##### SUPPLIED INFORMATION #####

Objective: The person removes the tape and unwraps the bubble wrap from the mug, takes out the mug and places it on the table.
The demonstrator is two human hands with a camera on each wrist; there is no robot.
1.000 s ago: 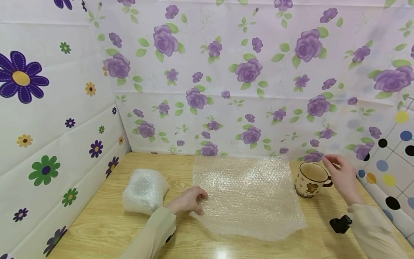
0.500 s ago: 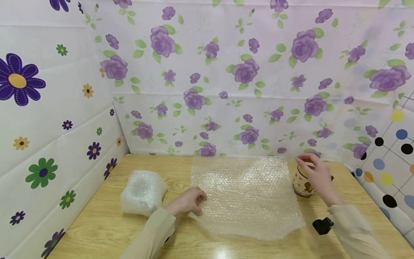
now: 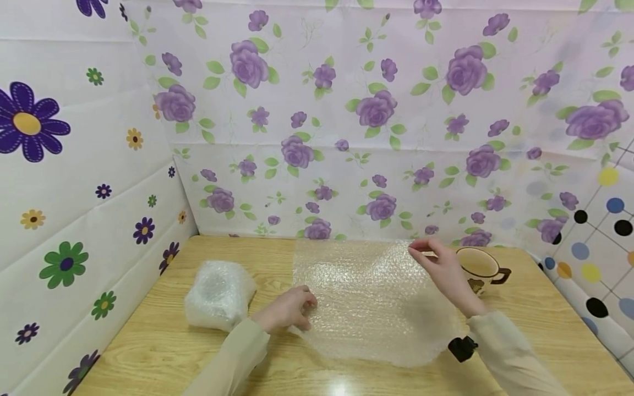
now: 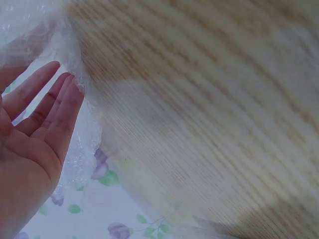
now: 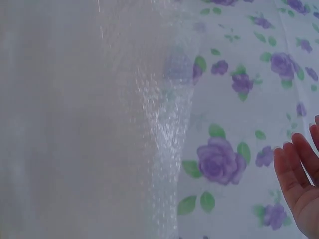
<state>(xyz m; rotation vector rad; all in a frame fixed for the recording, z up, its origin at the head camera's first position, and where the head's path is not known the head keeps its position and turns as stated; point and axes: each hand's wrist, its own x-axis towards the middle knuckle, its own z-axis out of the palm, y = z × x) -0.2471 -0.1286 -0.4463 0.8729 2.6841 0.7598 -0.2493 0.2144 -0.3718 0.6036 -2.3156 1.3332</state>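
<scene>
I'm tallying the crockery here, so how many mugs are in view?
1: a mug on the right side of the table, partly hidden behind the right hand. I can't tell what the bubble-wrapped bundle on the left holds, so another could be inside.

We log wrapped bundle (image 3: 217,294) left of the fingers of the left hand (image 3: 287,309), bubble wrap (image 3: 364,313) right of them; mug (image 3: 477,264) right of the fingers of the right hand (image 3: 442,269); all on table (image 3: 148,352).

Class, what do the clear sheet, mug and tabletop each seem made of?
Sheet: likely plastic bubble wrap, glossy; bumps glint.
Mug: probably glazed ceramic, perhaps enamelled metal; smooth, dark rim.
Tabletop: wood or laminate, glossy; visible grain, glare.
</scene>
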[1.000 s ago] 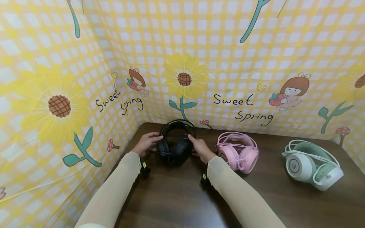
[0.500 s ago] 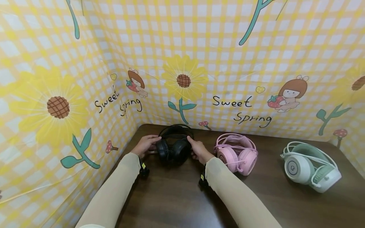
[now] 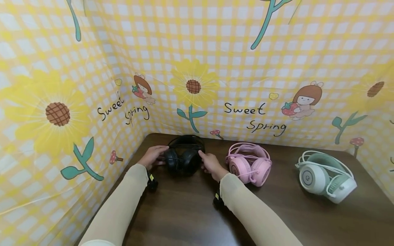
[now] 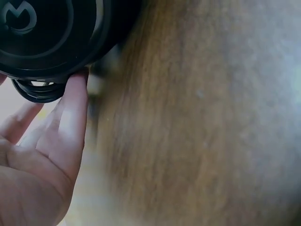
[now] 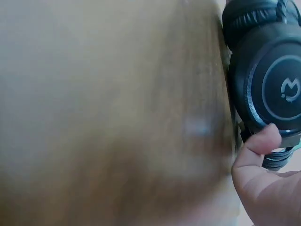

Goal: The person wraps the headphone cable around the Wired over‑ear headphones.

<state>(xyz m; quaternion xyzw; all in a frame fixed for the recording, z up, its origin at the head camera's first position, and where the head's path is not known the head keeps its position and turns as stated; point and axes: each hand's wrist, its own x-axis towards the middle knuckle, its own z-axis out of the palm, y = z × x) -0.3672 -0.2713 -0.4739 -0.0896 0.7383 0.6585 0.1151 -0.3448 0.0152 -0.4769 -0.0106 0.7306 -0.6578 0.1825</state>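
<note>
A pair of black over-ear headphones (image 3: 183, 160) lies at the back left of the table, ear cups toward me and headband toward the wall. My left hand (image 3: 154, 157) holds it at the left side; in the left wrist view the thumb (image 4: 75, 108) meets the lower edge of an ear cup (image 4: 42, 37) with a pale logo. On the other side my right hand (image 3: 212, 164) grips the headphones, its thumb (image 5: 265, 140) bent over the edge of the right ear cup (image 5: 282, 84). Coils of black cable show below each cup. The far fingertips are hidden behind the headphones.
Pink headphones (image 3: 249, 167) wrapped in their cable lie just right of my right hand. Farther right are white and green headphones (image 3: 326, 177). A yellow checked cloth (image 3: 246, 68) walls the brown table (image 3: 184, 212) at the back and left.
The black headphones' headband has tipped lower toward the table since a second ago, both hands keeping hold. My view has turned slightly right. The other headphones stay put.
</note>
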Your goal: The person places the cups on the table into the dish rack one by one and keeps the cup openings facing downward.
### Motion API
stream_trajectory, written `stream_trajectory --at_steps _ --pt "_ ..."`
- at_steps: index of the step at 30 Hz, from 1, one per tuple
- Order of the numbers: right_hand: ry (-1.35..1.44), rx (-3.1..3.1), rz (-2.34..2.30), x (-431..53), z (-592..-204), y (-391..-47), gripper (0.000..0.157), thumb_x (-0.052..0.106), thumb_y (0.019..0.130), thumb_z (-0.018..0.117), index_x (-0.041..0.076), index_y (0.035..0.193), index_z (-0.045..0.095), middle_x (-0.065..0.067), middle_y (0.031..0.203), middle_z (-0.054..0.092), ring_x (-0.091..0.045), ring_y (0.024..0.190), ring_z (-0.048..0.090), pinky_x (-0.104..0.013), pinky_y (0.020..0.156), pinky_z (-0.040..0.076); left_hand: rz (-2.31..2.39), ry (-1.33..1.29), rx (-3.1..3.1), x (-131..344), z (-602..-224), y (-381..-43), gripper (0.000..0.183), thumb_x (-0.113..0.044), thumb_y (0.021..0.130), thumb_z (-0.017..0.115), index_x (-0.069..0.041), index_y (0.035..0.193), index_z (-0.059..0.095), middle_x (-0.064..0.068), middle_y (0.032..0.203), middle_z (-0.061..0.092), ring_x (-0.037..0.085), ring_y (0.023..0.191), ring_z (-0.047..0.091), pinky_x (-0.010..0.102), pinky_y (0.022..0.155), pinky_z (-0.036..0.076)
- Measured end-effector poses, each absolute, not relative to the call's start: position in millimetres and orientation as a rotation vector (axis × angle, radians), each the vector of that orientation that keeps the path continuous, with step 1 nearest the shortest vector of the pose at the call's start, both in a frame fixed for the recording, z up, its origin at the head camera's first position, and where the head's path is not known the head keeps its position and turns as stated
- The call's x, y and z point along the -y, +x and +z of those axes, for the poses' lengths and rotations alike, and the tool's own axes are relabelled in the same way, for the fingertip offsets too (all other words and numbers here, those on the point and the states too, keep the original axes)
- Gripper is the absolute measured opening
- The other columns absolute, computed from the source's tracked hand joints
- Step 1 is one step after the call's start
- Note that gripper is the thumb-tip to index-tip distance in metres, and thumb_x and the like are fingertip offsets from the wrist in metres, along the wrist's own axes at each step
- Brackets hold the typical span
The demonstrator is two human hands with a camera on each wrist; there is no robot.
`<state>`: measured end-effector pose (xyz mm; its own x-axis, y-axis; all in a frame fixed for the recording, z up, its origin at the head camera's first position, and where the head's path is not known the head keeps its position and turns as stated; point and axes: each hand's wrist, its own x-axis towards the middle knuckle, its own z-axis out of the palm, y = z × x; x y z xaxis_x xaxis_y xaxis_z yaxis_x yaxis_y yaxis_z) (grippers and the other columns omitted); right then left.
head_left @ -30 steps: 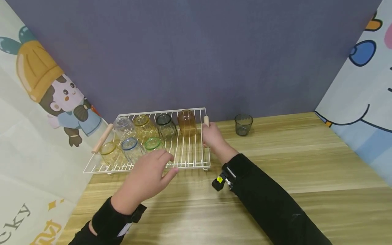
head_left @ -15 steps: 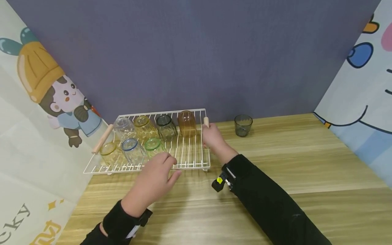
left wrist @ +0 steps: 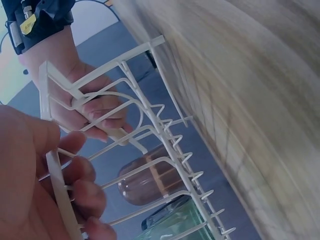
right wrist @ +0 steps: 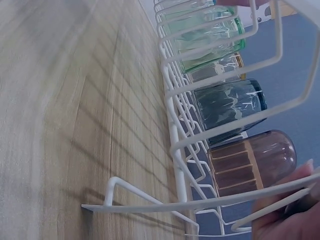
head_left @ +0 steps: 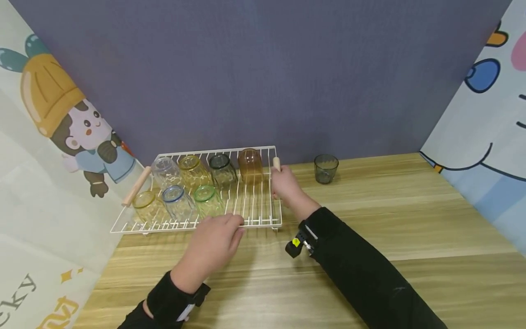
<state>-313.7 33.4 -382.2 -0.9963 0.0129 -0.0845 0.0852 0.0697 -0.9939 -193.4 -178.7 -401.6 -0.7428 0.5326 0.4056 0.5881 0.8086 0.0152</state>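
A white wire rack (head_left: 255,208) sat on the wooden surface (head_left: 370,237), pushed toward the back left corner against the purple backdrop. Both hands were clamped on it. The right hand (head_left: 285,185) curled around the wooden handle (head_left: 277,163) on the rack's right end; the left wrist view showed those fingers (left wrist: 102,107) wrapped about the handle behind the wires. The left hand (head_left: 215,237) gripped the rack's front rail near its right half, fingers (left wrist: 82,192) hooked over the wire. A second wooden handle (head_left: 135,186) stuck out at the rack's left end, untouched.

The rack held seven glasses, all lying tipped between the wires. In the back row, from left to right, were a clear glass (head_left: 165,171), a yellow glass (head_left: 193,170), a dark grey glass (head_left: 222,169) and an amber glass (head_left: 250,165). In the front row were a pale yellow glass (head_left: 145,204), a blue-rimmed glass (head_left: 176,201) and a green glass (head_left: 207,197). The right part of the front row held nothing but bare wire. From the right wrist camera the amber, grey and green glasses showed through the rack's side.

One more smoky grey glass (head_left: 326,167) stood upright on the surface, apart from the rack, to the right of the right hand and close to the backdrop. Cartoon-printed panels (head_left: 61,137) flanked the surface on both sides.
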Motion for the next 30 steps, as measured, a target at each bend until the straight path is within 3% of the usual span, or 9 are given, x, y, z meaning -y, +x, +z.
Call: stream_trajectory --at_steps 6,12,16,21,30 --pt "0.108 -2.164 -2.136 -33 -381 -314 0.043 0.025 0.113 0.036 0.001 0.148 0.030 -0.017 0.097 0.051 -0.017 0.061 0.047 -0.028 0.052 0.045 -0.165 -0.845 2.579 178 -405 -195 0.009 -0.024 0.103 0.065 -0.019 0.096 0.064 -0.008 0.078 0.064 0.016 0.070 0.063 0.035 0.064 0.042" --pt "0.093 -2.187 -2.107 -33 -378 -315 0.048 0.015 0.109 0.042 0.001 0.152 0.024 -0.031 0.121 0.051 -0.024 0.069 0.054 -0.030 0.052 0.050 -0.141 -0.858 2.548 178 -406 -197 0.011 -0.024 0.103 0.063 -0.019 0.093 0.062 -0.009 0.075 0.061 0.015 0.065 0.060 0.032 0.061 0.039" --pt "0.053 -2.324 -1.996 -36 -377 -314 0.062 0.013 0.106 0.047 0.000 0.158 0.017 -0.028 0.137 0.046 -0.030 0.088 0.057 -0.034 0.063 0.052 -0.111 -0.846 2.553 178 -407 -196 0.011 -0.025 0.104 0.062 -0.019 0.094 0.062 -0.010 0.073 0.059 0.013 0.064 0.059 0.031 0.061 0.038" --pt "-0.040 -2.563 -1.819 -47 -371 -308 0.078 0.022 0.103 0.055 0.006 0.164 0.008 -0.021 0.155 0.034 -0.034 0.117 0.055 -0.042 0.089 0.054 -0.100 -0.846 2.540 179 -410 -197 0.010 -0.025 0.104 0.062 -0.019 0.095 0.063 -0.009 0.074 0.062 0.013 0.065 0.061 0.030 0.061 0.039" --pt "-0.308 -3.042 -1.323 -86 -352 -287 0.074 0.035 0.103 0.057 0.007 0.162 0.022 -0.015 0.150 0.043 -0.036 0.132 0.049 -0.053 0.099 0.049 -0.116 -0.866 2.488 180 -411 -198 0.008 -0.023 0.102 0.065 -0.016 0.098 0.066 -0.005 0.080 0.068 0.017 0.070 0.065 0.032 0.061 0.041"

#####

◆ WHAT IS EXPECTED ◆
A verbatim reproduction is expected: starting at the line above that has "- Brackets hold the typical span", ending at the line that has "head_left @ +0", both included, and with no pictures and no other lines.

◆ EXERCISE RESULT ◆
- Brackets hold the typical span
The demonstrator is two human hands with a camera on each wrist; there is no robot.
`<state>`: measured end-effector pose (xyz mm; its own x-axis, y-axis; all in a frame fixed for the recording, z up, its origin at the head camera's first position, and where the head's path is not known the head keeps its position and turns as stated; point and axes: each hand's wrist, its own x-axis towards the middle knuckle, its own z-axis out of the palm, y = z × x; x y z xaxis_x xaxis_y xaxis_z yaxis_x yaxis_y yaxis_z) (grippers and the other columns omitted); right then left.
head_left @ -30 steps: 
head_left @ -15 steps: 
left wrist @ +0 steps: 
right wrist @ +0 steps: 
head_left @ +0 steps: 

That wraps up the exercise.